■ **Action item**
The listing below holds a line with "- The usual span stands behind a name" and a line with "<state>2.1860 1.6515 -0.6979". Reproduce those two lines exactly, plus everything between them.
-=-=-
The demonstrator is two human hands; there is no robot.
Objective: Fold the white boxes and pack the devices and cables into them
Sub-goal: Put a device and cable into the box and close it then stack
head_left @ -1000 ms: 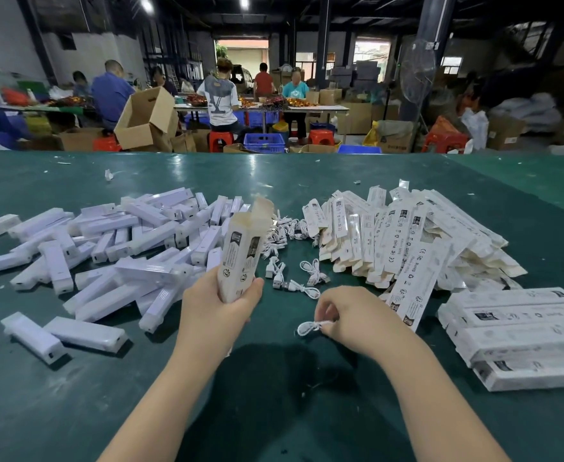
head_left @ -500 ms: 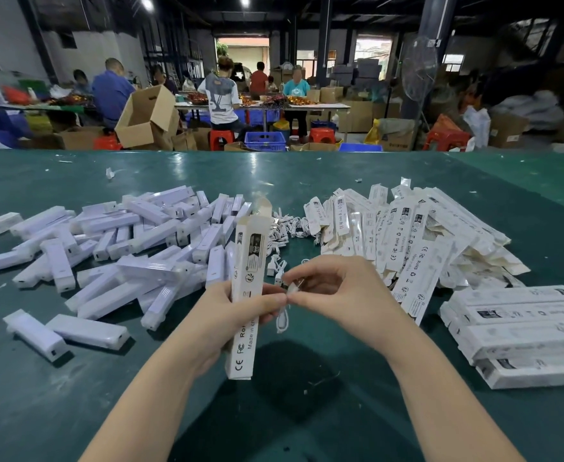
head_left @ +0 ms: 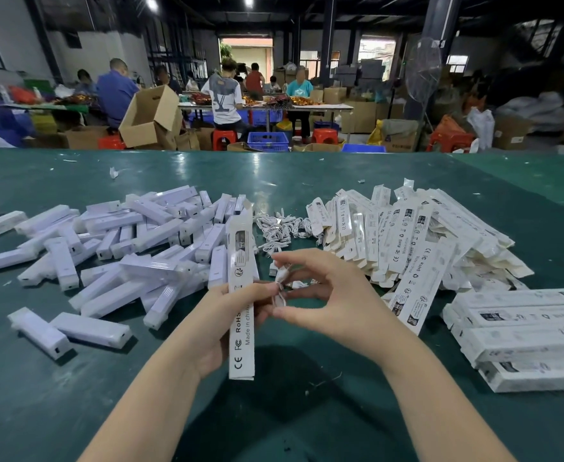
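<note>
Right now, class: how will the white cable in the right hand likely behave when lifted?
Probably floppy: the cable droops in loops from the right hand. Likely light, since fingertips alone pinch it. Unlikely to roll.

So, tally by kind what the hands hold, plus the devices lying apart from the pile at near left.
box, in the left hand: 1
cable, pinched by the right hand: 1
devices lying apart: 2
Total: 4
</note>
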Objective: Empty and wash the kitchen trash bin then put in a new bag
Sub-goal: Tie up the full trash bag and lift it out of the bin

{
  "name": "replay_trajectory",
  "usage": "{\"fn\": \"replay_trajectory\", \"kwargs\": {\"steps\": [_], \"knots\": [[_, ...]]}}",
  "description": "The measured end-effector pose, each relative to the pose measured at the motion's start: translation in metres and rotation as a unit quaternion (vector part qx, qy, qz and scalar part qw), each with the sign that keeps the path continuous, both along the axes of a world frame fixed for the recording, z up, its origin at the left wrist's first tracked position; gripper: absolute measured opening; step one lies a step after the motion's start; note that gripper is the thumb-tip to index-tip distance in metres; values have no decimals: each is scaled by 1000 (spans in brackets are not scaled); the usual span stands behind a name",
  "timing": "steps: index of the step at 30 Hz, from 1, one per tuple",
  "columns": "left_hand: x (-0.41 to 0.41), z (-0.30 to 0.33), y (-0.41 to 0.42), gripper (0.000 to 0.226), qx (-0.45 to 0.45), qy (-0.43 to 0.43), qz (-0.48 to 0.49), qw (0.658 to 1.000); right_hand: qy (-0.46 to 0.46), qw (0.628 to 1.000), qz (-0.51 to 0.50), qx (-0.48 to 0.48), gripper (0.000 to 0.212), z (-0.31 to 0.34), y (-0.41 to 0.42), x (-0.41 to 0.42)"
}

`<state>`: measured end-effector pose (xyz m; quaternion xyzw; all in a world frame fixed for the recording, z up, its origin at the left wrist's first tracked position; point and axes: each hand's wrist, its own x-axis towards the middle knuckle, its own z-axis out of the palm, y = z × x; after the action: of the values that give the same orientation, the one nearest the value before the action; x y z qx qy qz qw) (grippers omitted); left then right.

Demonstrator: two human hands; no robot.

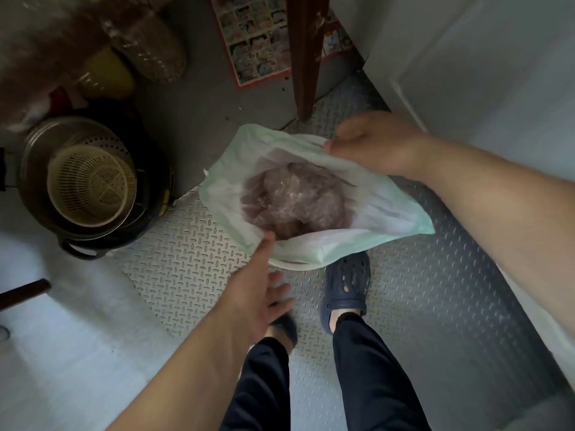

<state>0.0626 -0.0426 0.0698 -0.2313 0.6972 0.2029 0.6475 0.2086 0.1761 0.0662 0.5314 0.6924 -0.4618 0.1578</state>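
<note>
Under everything we see the chequer-plate floor mat [193, 269], running from the near left up toward the far right. At the far left a stack of pots [93, 181] sits with a pale plastic strainer basket [90, 185] nested on top. At the far centre a wooden table leg [306, 57] comes down to the floor just beyond the bag, with a printed sheet [252, 42] lying behind it.

The pale green bag [389, 209] is in the middle of the scene, ahead of our feet, its mouth open toward us and a brownish crumpled bundle [295, 203] showing inside. A pale curved rim shows just under its near edge; we cannot tell whether that is the bin. The opening's long axis runs from near left to far right.

Our right hand [373, 144] pinches the far right edge of the mouth, fingers curled over the film. Our left hand [258, 293] is spread with fingers straight, its forefinger touching the near left edge but not gripping. The two hands thus sit at opposite ends of that axis, the right already holding, the left nearest the free edge.

We judge the coming move turns on the left hand catching that near edge.

Our dark clog [348, 284] stands just near of the bag.
</note>
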Motion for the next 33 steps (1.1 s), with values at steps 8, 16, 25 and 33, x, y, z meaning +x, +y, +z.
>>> {"fn": "replay_trajectory", "kwargs": {"steps": [8, 16, 25, 33], "knots": [[34, -27, 12, 9, -10, 67, 1, 998, 8, 995, 88, 40, 32, -32, -6, -28], [25, 0, -26, 9, 31, 75, -39, 996, 69, 992, -29, 101, 15, -30, -20, -10], [9, 20, -53, 16, 58, 83, -74, 992, 70, 981, -48, 176, 16, -20, -11, 2], [2, 30, -58, 23, 67, 120, -83, 987, 111, 975, -64, 180, 6, -6, 0, 11]]}}
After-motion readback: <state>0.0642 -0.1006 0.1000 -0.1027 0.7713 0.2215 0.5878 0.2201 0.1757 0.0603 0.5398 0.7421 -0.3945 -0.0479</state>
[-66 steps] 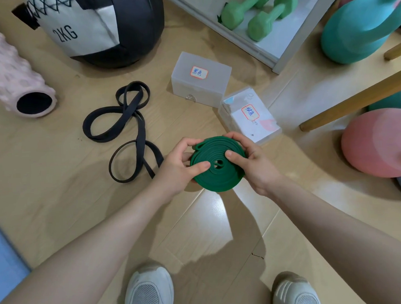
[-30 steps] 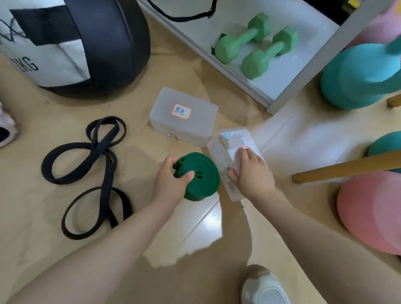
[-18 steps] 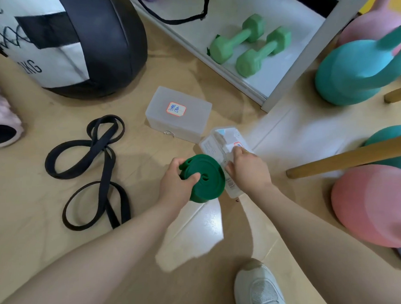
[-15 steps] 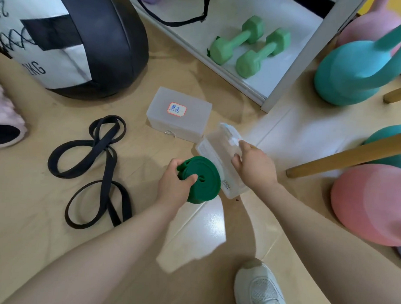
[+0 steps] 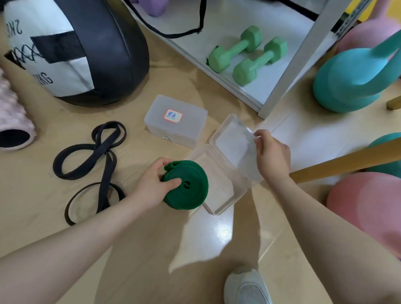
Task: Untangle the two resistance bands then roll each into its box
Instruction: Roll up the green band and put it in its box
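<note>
Left hand [image 5: 150, 184] grips the green band [image 5: 187, 185], which is rolled into a tight flat coil; thumb lies on the coil face, fingers curl over its far edge. Coil sits just left of the open box [image 5: 221, 185], overlapping the box's left rim; whether it touches the rim cannot be told.

Right hand [image 5: 272, 156] pinches the far right edge of the lid [image 5: 234, 142], holding it swung up and back. Box is clear plastic, on the floor [image 5: 134, 245] at scene centre.

Hands are apart, one on each side of the open box.

Black band [image 5: 97, 164] lies unrolled in loose crossed loops on the floor to the left, well apart from the hands. Closed box [image 5: 175, 121], with a label on top, sits just beyond the open one.

Far left: medicine ball [image 5: 82, 49] and pink roller [image 5: 4, 106]. Far right: two green dumbbells [image 5: 248, 54] on a white shelf, teal kettlebell [image 5: 351, 78]. A wooden pole [image 5: 354, 160] crosses at right, behind the right wrist. One shoe [image 5: 246, 289] at the near edge.
</note>
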`<state>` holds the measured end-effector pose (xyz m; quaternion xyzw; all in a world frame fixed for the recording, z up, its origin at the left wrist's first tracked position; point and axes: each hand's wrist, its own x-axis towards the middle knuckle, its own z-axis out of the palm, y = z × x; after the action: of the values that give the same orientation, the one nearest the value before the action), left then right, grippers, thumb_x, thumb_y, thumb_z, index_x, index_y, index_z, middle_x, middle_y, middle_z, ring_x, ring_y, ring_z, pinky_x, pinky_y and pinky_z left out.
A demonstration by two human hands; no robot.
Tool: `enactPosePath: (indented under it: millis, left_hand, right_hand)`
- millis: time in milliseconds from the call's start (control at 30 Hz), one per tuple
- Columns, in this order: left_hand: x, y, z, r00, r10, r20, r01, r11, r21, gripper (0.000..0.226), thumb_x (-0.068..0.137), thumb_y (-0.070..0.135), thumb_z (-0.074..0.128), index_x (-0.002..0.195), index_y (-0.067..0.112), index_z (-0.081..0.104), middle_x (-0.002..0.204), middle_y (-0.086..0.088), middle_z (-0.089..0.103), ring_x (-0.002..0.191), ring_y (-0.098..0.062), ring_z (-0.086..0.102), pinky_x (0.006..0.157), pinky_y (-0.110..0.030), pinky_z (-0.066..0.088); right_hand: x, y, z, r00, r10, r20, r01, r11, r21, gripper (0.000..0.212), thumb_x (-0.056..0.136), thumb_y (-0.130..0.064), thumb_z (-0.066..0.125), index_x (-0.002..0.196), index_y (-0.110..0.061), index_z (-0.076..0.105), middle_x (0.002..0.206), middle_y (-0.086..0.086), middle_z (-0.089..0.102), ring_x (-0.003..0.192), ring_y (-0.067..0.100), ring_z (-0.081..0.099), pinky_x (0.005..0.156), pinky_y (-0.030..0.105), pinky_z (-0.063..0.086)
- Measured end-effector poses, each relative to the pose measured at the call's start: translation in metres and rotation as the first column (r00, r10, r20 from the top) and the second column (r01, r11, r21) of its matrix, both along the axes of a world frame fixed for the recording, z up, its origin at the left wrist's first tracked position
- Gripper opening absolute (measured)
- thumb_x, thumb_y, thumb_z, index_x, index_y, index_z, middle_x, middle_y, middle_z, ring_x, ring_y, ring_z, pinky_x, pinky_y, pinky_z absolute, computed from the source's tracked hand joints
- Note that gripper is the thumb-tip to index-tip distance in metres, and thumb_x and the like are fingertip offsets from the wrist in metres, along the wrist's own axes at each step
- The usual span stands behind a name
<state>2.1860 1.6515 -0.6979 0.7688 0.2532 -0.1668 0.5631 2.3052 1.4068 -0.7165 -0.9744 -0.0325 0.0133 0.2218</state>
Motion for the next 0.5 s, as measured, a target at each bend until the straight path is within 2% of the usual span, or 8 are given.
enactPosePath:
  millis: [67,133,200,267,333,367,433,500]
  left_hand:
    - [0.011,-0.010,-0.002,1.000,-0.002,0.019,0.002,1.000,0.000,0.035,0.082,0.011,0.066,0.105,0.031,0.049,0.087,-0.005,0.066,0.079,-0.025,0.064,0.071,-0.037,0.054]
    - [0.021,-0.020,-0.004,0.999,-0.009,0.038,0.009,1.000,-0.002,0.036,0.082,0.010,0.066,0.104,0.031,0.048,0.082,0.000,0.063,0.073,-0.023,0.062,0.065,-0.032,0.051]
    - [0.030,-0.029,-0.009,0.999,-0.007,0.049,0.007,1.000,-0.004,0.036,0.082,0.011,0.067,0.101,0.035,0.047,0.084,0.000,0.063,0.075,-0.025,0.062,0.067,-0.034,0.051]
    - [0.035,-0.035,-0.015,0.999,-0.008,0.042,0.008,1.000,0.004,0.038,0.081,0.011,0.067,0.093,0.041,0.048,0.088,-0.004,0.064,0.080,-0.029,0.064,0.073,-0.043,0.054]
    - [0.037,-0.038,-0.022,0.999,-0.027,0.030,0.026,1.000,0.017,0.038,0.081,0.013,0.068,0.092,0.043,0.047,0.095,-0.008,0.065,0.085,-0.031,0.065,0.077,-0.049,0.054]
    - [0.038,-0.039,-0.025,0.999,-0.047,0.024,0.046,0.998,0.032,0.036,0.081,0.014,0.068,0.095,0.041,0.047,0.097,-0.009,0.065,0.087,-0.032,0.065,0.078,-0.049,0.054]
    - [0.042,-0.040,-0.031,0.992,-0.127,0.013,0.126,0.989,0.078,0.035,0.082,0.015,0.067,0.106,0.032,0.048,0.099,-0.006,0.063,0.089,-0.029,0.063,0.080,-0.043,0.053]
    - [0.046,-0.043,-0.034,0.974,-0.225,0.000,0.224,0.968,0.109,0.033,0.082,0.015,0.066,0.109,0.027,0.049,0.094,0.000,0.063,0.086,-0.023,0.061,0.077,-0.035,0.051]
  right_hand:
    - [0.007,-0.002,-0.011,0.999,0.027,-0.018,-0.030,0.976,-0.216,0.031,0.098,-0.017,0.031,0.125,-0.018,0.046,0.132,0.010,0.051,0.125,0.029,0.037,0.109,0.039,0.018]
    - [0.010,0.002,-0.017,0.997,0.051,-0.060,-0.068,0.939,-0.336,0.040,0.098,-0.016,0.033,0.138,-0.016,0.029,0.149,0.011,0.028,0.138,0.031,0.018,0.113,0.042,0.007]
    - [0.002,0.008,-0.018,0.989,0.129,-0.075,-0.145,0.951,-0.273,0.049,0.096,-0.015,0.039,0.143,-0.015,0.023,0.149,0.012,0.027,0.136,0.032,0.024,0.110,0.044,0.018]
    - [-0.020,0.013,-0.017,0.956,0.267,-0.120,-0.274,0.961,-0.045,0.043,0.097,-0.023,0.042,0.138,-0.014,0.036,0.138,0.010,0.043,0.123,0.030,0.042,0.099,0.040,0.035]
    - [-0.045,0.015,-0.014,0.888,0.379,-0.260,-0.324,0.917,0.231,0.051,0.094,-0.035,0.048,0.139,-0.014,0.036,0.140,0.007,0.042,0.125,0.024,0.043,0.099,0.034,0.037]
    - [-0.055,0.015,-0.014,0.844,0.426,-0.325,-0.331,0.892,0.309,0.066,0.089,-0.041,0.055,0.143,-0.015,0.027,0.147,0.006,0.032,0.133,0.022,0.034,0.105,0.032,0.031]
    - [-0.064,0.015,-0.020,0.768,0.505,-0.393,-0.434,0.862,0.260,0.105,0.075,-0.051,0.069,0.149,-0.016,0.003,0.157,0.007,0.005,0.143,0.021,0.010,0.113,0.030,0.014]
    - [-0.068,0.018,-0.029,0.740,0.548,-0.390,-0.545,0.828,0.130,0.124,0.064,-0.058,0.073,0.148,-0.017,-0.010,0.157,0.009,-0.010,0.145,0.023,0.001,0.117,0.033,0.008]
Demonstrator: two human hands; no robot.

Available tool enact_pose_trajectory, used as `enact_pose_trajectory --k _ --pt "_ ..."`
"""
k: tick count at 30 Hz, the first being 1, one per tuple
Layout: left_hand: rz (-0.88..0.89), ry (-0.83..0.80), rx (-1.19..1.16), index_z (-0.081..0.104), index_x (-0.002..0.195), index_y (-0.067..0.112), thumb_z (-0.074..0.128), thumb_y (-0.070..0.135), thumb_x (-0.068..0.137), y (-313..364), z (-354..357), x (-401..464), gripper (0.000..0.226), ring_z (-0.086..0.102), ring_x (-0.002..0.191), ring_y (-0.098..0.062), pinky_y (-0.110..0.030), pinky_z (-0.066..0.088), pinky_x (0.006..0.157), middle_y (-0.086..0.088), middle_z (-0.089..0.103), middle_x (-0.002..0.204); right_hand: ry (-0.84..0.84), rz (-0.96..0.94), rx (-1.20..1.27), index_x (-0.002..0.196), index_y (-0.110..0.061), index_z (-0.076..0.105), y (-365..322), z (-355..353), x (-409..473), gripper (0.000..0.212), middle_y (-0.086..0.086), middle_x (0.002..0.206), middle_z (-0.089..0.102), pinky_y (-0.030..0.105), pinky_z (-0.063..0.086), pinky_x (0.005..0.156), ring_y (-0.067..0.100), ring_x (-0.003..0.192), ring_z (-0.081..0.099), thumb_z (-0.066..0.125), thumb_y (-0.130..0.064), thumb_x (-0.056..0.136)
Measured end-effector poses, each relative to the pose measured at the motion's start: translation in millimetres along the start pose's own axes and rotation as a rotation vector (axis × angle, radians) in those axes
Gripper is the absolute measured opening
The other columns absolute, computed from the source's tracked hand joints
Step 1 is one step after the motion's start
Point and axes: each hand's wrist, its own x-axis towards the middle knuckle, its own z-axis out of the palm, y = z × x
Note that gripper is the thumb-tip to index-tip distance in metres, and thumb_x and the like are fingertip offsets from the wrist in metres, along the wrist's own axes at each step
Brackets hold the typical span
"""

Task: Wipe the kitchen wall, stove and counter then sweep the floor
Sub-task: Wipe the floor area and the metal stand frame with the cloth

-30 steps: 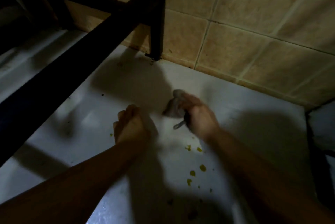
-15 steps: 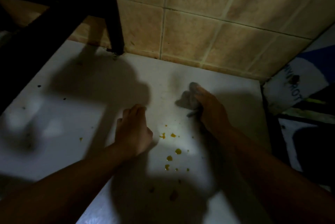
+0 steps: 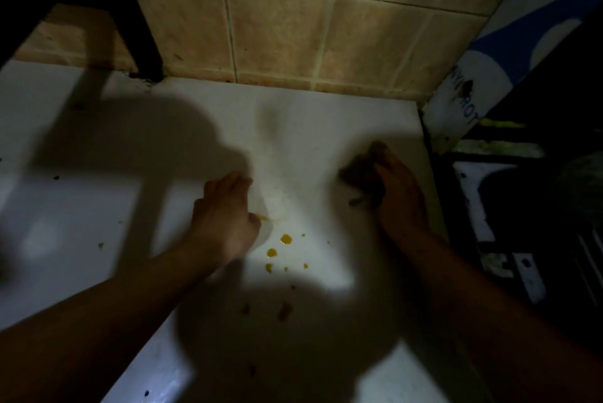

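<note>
Right hand (image 3: 399, 187) grips a dark crumpled cloth (image 3: 362, 175) on the white table (image 3: 310, 128); left hand (image 3: 225, 216) rests relaxed beside yellow drips (image 3: 286, 238)

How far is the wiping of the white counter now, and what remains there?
Done: nothing can be confirmed; the tiled wall shows no wet trace. In hand: the right hand grips a dark cloth on the counter, near its right edge; the left hand rests flat. Left: the yellow drops and brown spots are unwiped. Stove and floor cannot be judged.
</note>
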Motion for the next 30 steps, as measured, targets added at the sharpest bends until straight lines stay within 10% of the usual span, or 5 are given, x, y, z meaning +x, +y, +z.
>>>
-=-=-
■ **Result of the task**
- The usual span stands behind a name
<state>2.1860 1.6515 -0.6979 0.7688 0.2532 -0.1668 0.5631 2.3052 1.4068 -0.7165 -0.9744 -0.0325 0.0133 0.2218</state>

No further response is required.